Transcribe the listing word for word. Begin at its first line and end with the line containing "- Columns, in".

Segment Open

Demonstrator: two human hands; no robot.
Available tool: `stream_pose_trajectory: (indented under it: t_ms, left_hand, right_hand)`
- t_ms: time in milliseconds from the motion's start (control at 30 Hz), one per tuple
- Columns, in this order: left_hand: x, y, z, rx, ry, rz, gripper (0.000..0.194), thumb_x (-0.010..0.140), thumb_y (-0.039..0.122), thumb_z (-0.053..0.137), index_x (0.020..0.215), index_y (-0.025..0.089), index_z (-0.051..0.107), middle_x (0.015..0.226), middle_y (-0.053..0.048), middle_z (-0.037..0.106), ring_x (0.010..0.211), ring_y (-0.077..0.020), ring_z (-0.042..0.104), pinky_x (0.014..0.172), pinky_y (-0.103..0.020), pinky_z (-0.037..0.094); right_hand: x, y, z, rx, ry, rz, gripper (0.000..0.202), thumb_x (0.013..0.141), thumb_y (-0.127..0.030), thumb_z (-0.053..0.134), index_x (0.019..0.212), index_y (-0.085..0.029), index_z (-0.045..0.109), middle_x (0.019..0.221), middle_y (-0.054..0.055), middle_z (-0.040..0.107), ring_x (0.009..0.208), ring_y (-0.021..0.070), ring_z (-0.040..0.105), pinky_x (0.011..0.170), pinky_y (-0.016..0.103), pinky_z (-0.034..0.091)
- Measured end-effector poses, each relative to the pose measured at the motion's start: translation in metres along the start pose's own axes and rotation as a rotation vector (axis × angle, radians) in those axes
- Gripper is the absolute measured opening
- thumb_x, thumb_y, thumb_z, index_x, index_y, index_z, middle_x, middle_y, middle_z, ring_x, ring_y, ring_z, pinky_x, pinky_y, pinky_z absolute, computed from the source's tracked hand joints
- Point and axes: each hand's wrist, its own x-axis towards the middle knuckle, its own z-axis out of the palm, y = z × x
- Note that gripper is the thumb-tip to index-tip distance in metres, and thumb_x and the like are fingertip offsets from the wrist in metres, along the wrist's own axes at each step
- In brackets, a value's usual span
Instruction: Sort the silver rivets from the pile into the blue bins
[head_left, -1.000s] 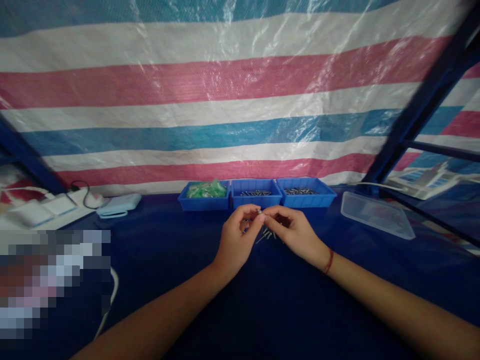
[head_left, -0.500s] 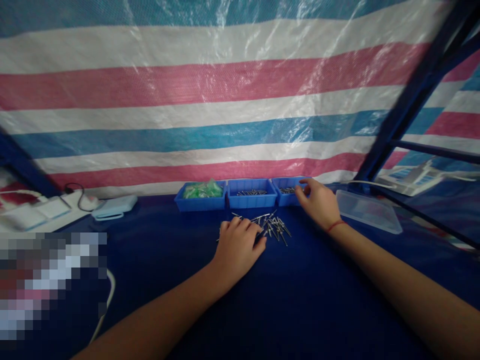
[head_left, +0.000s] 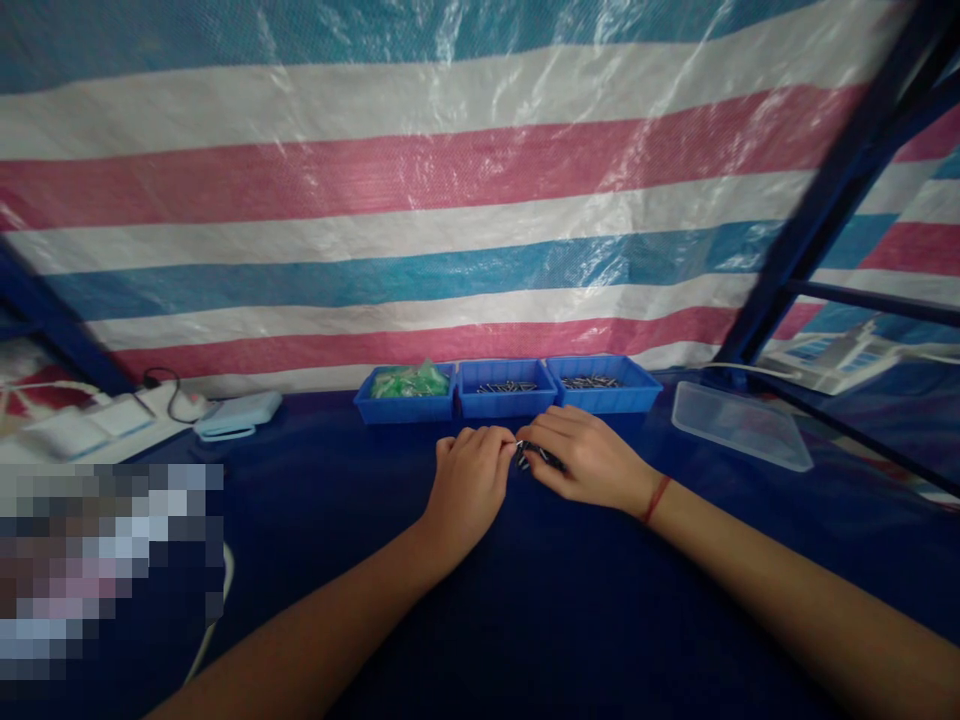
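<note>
Metal pins point(head_left: 523, 459) seen between left hand point(head_left: 469, 478) and right hand point(head_left: 592, 455), over dark blue table point(head_left: 525, 610).
Both hands are curled; whether any pin is gripped cannot be told, view partly blocked by fingers. Three blue bins point(head_left: 508, 404) are ranged behind.

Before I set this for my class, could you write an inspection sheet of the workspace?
Surface: dark blue tabletop.
Job's things: thin metal pieces at centre, partly hidden; more in the middle blue bin and right blue bin; green packaging in the left blue bin.
Clutter: light-blue object left, clear plastic tray right; lower left pixelated.
Hands: left hand and right hand close together, fingers by the pieces; grip unclear.
Cables: white cable and black cable left; another white one right.
Surroundings: striped sheet behind, blue frame both sides.
</note>
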Motion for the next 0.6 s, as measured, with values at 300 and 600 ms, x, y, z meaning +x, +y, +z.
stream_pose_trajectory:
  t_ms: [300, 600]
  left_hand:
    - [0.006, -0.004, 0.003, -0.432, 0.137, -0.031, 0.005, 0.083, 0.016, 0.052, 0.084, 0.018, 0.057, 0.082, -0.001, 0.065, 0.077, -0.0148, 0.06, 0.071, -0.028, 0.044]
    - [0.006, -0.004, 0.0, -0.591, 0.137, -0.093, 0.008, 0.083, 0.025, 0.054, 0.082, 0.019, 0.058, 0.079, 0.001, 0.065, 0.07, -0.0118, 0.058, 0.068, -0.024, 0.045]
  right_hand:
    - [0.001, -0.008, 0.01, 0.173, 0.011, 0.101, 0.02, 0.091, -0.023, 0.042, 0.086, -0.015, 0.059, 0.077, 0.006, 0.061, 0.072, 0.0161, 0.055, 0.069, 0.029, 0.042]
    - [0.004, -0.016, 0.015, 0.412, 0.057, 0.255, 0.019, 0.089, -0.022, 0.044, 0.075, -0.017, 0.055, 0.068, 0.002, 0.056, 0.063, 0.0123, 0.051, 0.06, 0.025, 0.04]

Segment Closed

> _Exercise solution_:
Demonstrator: two human hands; no robot.
Available tool: `stream_pose_trajectory: (indented under it: t_ms, left_hand, right_hand)`
- t_ms: time in milliseconds from the motion's start (control at 30 Hz), one per tuple
- Columns, in this order: left_hand: x, y, z, rx, ry, rz, gripper (0.000..0.194), thumb_x (-0.010..0.140), thumb_y (-0.039..0.122), thumb_z (-0.053..0.137), index_x (0.020..0.215), index_y (-0.025..0.089), index_z (-0.051..0.107), middle_x (0.015..0.226), middle_y (-0.053..0.048), middle_z (-0.037..0.106), ring_x (0.010..0.211), ring_y (-0.077..0.020), ring_z (-0.042..0.104), pinky_x (0.014..0.172), pinky_y (-0.103..0.020), pinky_z (-0.037..0.094); right_hand: x, y, z, rx, ry, rz, gripper (0.000..0.202), thumb_x (0.013..0.141), thumb_y (-0.127..0.030), thumb_z (-0.053..0.134), index_x (0.019..0.212), index_y (-0.085..0.029), index_z (-0.045..0.109), middle_x (0.019..0.221), middle_y (-0.054..0.055), middle_z (-0.040..0.107), ring_x (0.009..0.208), ring_y (-0.021..0.070), ring_z (-0.040..0.105), pinky_x (0.011..0.170), pinky_y (-0.016..0.103), pinky_z (-0.034..0.091)

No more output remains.